What to work on:
Give a verbatim repeat of the lines that run from the line containing "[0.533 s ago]" to the end of the data below.

═══

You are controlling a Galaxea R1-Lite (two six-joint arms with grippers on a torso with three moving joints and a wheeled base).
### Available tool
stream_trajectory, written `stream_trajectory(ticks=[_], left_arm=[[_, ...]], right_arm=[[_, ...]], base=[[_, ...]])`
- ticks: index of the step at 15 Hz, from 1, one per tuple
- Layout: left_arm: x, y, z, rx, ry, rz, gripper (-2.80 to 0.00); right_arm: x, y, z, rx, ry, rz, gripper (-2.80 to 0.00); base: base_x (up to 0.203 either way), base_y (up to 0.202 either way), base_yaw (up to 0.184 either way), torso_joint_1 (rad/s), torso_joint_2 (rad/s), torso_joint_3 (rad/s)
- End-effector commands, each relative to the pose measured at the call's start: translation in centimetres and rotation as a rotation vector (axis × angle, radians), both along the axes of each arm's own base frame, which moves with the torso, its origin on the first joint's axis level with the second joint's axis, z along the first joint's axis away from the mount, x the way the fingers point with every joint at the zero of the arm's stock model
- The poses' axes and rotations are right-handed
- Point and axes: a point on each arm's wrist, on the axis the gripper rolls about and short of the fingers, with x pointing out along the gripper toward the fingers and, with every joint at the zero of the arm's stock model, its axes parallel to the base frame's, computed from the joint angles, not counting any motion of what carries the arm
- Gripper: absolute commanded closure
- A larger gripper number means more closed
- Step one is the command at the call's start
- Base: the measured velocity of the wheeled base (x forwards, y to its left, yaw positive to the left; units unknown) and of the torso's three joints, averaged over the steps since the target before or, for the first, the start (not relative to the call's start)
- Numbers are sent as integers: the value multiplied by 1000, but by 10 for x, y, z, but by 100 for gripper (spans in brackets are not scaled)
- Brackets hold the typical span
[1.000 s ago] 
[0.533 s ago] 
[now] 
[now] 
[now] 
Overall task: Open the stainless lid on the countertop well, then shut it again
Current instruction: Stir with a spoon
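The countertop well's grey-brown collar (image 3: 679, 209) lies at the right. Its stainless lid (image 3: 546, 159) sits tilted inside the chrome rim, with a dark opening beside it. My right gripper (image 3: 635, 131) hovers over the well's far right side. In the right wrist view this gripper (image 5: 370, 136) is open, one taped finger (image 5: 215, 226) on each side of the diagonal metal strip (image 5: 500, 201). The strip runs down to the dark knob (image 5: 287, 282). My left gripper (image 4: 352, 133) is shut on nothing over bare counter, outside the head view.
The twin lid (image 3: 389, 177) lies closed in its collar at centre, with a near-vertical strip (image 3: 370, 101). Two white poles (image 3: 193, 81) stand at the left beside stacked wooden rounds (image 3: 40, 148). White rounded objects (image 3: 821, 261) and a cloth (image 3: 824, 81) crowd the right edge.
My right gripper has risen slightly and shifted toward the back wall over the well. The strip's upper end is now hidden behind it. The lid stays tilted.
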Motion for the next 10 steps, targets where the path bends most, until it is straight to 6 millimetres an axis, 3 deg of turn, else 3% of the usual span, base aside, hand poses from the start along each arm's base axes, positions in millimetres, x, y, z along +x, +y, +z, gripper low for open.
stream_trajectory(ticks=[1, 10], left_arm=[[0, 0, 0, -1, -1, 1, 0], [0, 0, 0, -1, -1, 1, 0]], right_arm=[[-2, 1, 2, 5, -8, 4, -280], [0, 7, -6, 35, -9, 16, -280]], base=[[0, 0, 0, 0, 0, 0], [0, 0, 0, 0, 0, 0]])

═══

Answer below:
[0.533 s ago] 
[now] 
[now] 
[now] 
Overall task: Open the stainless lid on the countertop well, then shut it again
Current instruction: Stir with a spoon
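The countertop well's grey-brown collar (image 3: 679, 209) lies at the right. Its stainless lid (image 3: 546, 159) sits tilted inside the chrome rim, with a dark opening beside it. My right gripper (image 3: 635, 131) hovers over the well's far right side. In the right wrist view this gripper (image 5: 370, 136) is open, one taped finger (image 5: 215, 226) on each side of the diagonal metal strip (image 5: 500, 201). The strip runs down to the dark knob (image 5: 287, 282). My left gripper (image 4: 352, 133) is shut on nothing over bare counter, outside the head view.
The twin lid (image 3: 389, 177) lies closed in its collar at centre, with a near-vertical strip (image 3: 370, 101). Two white poles (image 3: 193, 81) stand at the left beside stacked wooden rounds (image 3: 40, 148). White rounded objects (image 3: 821, 261) and a cloth (image 3: 824, 81) crowd the right edge.
My right gripper has risen slightly and shifted toward the back wall over the well. The strip's upper end is now hidden behind it. The lid stays tilted.
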Motion for the next 10 steps, targets where the path bends most, until it is straight to 6 millimetres an axis, 3 deg of turn, else 3% of the usual span, base aside, hand poses from the start along each arm's base axes, positions in millimetres, x, y, z along +x, +y, +z, gripper low for open.
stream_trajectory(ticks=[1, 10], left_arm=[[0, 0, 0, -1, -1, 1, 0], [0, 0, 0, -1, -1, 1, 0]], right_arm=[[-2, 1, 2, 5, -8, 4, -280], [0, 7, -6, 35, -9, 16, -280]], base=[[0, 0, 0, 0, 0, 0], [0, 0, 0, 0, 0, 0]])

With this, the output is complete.